Put differently, multiple studies lumped together all categories — such as age, sex, dosage, and vaccine manufacturer — data from particular risk groups, such as adolescent boys who have been shown to be at high risk of developing myocarditis as a result of COVID-19 vaccination, is obscured.
On Nov. 18, 2022, The Defender reported that the U.S. Food and Drug Administration ordered Pfizer and Moderna to conduct several post-marketing safety studies due to the “known serious risks of myocarditis and pericarditis” and the “unexpected serious risk of subclinical myocarditis.”
As a result, Moderna launched two trials, the most recent in September 2022, while Pfizer told NBC News it also planned to start at least one of its trials, encompassing up to 500 individuals age 20 and younger.
Participants in these trials will include people who were previously hospitalized with vaccine-related myocarditis and those who were more recently diagnosed.
Prominent cardiologist Dr. Peter McCullough, a leading expert on COVID-19 treatment, listed a number of studies connecting COVID-19 vaccination to myocarditis, in a Nov. 16, 2022, blog post:
“Aldana-Bitar et al., described the excursion of cardiac troponin as about four days with COVID-19 vaccine-induced myocarditis which is oddly about the same duration as an ischemic myocardial infarction due to blocked coronary arteries.
“Mansanguan et al. found the rate of heart injury was 2.3% on the second injection of Pfizer in children 13-18 years old. … Two children were hospitalized with myocarditis in this 301-person study.
“Le Pessec et al., in a presentation at the European Society of Cardiology, revealed 2.8% of healthcare workers (n=777) had elevated troponin by day 3 after the third mRNA injection.”
A Japanese study published in October 2022 found:
“People of all ages are at higher risk of death from heart inflammation after COVID-19 vaccination compared with the typical occurrence of myocarditis death.
“Using the disclosed data by the Japanese government, we observed increased myocarditis mortality rate ratio in the SARS-CoV-2 vaccinated population compared with general population during three years pre-COVID-19 pandemic era, especially in young adults.”

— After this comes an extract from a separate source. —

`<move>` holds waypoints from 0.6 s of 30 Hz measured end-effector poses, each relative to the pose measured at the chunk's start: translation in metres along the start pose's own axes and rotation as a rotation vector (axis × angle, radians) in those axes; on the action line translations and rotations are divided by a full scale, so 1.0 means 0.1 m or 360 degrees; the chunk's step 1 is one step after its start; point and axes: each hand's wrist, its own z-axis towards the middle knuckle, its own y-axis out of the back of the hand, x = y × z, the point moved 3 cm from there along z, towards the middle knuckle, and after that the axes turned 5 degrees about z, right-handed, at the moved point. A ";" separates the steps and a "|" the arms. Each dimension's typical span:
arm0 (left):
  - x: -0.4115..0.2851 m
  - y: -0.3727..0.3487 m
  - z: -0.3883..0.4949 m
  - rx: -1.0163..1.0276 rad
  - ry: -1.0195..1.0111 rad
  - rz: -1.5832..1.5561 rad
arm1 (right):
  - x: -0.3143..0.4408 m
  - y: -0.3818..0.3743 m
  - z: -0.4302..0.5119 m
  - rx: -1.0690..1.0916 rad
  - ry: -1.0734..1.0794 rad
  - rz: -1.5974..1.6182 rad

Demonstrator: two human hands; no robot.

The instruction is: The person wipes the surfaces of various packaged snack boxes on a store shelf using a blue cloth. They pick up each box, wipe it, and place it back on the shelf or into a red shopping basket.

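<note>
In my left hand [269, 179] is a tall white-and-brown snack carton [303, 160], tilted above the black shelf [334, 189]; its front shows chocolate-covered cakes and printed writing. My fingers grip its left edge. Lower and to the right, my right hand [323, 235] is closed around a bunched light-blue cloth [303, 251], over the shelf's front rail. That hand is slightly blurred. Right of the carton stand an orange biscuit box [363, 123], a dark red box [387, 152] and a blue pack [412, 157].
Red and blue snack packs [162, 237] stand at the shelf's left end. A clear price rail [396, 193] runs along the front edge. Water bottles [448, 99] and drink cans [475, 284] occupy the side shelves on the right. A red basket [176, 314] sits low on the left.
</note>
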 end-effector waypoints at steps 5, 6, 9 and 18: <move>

A study published in August 2022 found that 100 people in England died of myocarditis within 28 days of receiving a COVID-19 vaccine.
And on Aug. 11, 2022, The Defender reported that a preprint study from Thailand found a “stunning” association between myocarditis and the Pfizer-BioNTech COVID-19 vaccine.
Specifically, 18% of teens in the study had an abnormal electrocardiogram after receiving the second dose of the Pfizer-BioNTech vaccine, and 3.5% of males developed myopericarditis or subclinical myocarditis.